__Problem requirements__: Your reply should reproduce each line below exactly and carry none of the pictures.

__Records supplied__:
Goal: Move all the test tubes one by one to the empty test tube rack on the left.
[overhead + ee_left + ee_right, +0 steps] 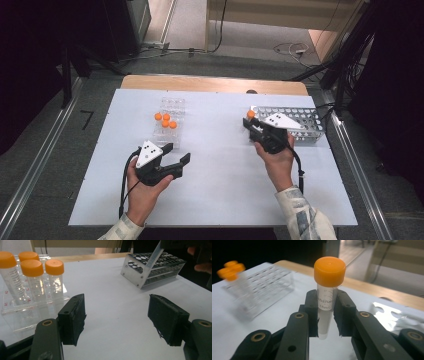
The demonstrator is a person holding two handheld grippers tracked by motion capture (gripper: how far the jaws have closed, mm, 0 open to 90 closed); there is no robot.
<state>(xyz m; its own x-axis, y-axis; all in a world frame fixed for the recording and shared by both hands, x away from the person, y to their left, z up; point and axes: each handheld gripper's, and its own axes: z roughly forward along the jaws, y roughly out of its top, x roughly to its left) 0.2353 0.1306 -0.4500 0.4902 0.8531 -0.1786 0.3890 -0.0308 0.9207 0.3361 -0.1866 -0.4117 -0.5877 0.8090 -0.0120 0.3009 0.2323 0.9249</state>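
Between right jaws, tube clamped, left jaws wide

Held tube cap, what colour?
Orange cap on the clear tube; clearest in right gripper view.

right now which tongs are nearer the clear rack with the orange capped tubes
Left. The left tongs sit open just below the clear rack, while the right tongs are across the table at the metal rack, holding a tube.
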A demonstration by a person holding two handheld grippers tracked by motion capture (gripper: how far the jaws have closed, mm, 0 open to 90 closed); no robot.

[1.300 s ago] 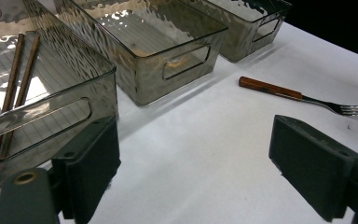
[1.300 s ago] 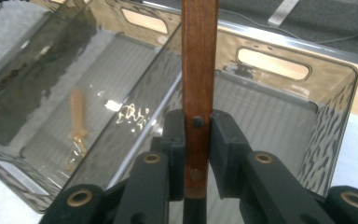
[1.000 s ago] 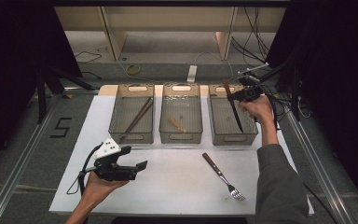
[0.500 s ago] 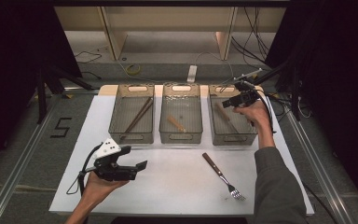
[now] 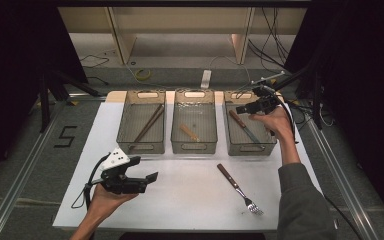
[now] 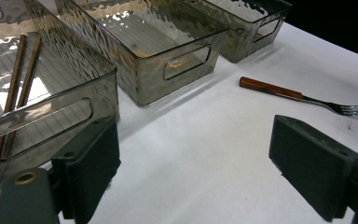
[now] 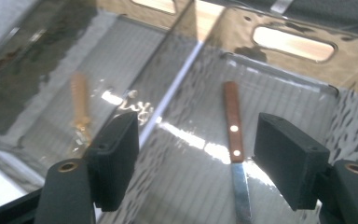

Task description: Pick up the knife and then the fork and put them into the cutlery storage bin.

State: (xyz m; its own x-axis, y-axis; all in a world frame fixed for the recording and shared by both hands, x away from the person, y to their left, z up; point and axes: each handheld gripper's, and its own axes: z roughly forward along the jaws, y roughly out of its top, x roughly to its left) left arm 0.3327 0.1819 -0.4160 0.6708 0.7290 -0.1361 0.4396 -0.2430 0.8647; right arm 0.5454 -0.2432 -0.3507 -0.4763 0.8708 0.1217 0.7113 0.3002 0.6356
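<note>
brown-handled knife (image 7: 233,123), white table (image 5: 190,195), black jaws

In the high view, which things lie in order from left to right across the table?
Left gripper → bin with chopsticks → bin with a small wooden-handled utensil → fork on the table → bin with the knife → right gripper.

The knife (image 7: 235,154) in the right bin (image 7: 307,79) loses its blade tip at the bottom edge, and beside that bin the small wooden piece (image 7: 79,109) is just a blur.
</note>
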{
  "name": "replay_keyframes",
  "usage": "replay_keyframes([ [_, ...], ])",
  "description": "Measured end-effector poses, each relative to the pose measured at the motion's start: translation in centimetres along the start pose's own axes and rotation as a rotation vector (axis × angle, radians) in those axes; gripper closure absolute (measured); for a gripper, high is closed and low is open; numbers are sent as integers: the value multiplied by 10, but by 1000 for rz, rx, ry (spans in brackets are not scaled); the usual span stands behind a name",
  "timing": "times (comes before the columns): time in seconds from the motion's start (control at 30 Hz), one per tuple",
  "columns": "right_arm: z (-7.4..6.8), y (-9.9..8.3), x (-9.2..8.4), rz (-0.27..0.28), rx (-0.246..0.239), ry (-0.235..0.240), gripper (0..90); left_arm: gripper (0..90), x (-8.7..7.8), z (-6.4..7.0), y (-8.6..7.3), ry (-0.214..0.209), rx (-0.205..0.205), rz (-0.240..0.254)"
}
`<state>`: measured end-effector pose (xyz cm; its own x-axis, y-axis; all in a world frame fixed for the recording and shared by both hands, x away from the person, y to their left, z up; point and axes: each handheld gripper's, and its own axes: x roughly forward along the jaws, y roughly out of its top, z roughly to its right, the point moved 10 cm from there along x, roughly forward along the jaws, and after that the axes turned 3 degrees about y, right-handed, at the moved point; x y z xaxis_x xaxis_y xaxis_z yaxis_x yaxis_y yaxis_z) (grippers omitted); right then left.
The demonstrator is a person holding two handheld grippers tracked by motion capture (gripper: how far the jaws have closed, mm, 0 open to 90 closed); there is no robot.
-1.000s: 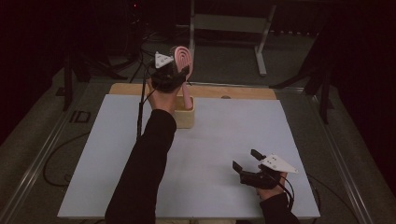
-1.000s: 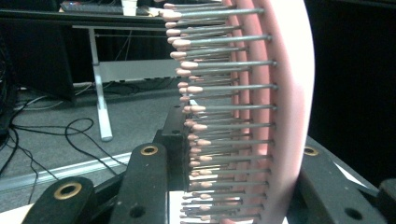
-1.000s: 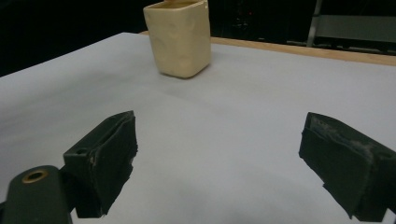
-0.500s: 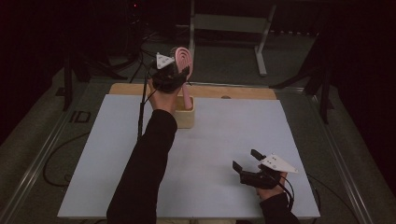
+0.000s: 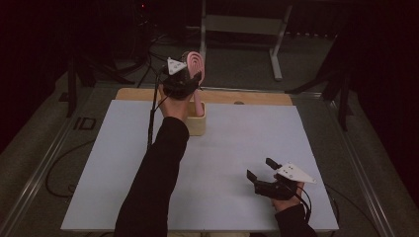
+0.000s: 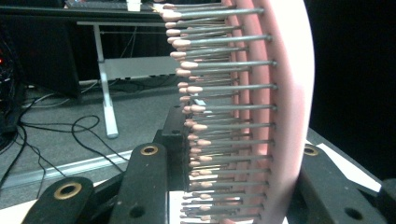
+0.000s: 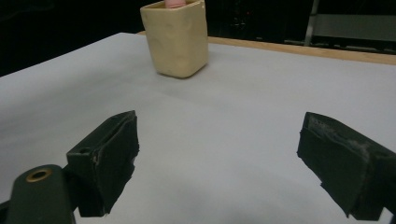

__Task response__:
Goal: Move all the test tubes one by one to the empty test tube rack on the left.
[overhead + ee_left + ee_right, +0 steps] 
The demonstrator is a person holding two handheld grippers tracked by motion capture (gripper: how far the jaws have closed, mm, 0 open to 90 closed); there is no robot.
<state>(xyz m; its own x-axis, y-axis; all in a world frame fixed for the recording and shared by both hands, x away from the person, y to their left, z up; point and axes: each handheld gripper's, and its own axes: z roughly forward along the jaws, y roughly out of its top, x roughly to its left) 0.2353 0.1306 -0.4500 0.4902 0.8531 -0.1786 0.3890 -0.0308 0.9207 0.3361 -0.1866 -0.4117 -0.5877 0.8090 -0.0120 0.3009 0.2323 0.9249</state>
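Between right jaws, tube clamped, left jaws wide

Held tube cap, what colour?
Orange cap on the clear tube; clearest in right gripper view.

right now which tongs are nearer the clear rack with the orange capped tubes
Left. The left tongs sit open just below the clear rack, while the right tongs are across the table at the metal rack, holding a tube.
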A demonstration by a person holding two handheld grippers tracked by motion capture (gripper: how far the jaws have closed, mm, 0 open to 90 closed); no robot.

[1.300 s ago] 
[1.300 s ago] 
[1.000 s ago] 
[0.500 s ago] 
[now] 
[now] 
[now] 

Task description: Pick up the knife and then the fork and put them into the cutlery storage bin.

State: (xyz m; its own x-axis, y-axis; all in a world frame fixed for the recording and shared by both hands, x away from the person, y to their left, z up; point and axes: each handheld gripper's, and its own axes: z roughly forward along the jaws, y roughly out of its top, x roughly to its left) left arm 0.3327 0.1819 -0.4160 0.6708 0.7290 -0.1361 0.4396 -0.2430 0.8647; right arm 0.5454 -0.2432 -0.3507 -0.4763 0.8708 0.1217 0.7113 0.3002 0.6356
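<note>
brown-handled knife (image 7: 233,123), white table (image 5: 190,195), black jaws

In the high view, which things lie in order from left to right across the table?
Left gripper → bin with chopsticks → bin with a small wooden-handled utensil → fork on the table → bin with the knife → right gripper.

The knife (image 7: 235,154) in the right bin (image 7: 307,79) loses its blade tip at the bottom edge, and beside that bin the small wooden piece (image 7: 79,109) is just a blur.
</note>
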{
  "name": "replay_keyframes",
  "usage": "replay_keyframes([ [_, ...], ])",
  "description": "Measured end-effector poses, each relative to the pose measured at the motion's start: translation in centimetres along the start pose's own axes and rotation as a rotation vector (axis × angle, radians) in those axes; gripper closure absolute (measured); for a gripper, high is closed and low is open; numbers are sent as integers: the value multiplied by 10, but by 1000 for rz, rx, ry (spans in brackets are not scaled); the usual span stands behind a name",
  "timing": "times (comes before the columns): time in seconds from the motion's start (control at 30 Hz), one per tuple",
  "columns": "right_arm: z (-7.4..6.8), y (-9.9..8.3), x (-9.2..8.4), rz (-0.27..0.28), rx (-0.246..0.239), ry (-0.235..0.240), gripper (0..90); left_arm: gripper (0..90), x (-8.7..7.8), z (-6.4..7.0), y (-8.6..7.3), ry (-0.214..0.209), rx (-0.205..0.205), rz (-0.240..0.254)"
}
`<state>`: measured end-effector pose (xyz cm; its own x-axis, y-axis; all in a world frame fixed for the recording and shared by both hands, x away from the person, y to their left, z up; point and axes: each handheld gripper's, and its own axes: x roughly forward along the jaws, y roughly out of its top, z roughly to its right, the point moved 10 cm from there along x, roughly forward along the jaws, and after that the axes turned 3 degrees about y, right-handed, at the moved point; x y z xaxis_x xaxis_y xaxis_z yaxis_x yaxis_y yaxis_z) (grippers omitted); right then left.
The demonstrator is a person holding two handheld grippers tracked by motion capture (gripper: how far the jaws have closed, mm, 0 open to 90 closed); there is no robot.
-1.000s: 
-1.000s: 
-1.000s: 
-0.500s: 
+0.000s: 
+0.000s: 
+0.000s: 

No additional output is required.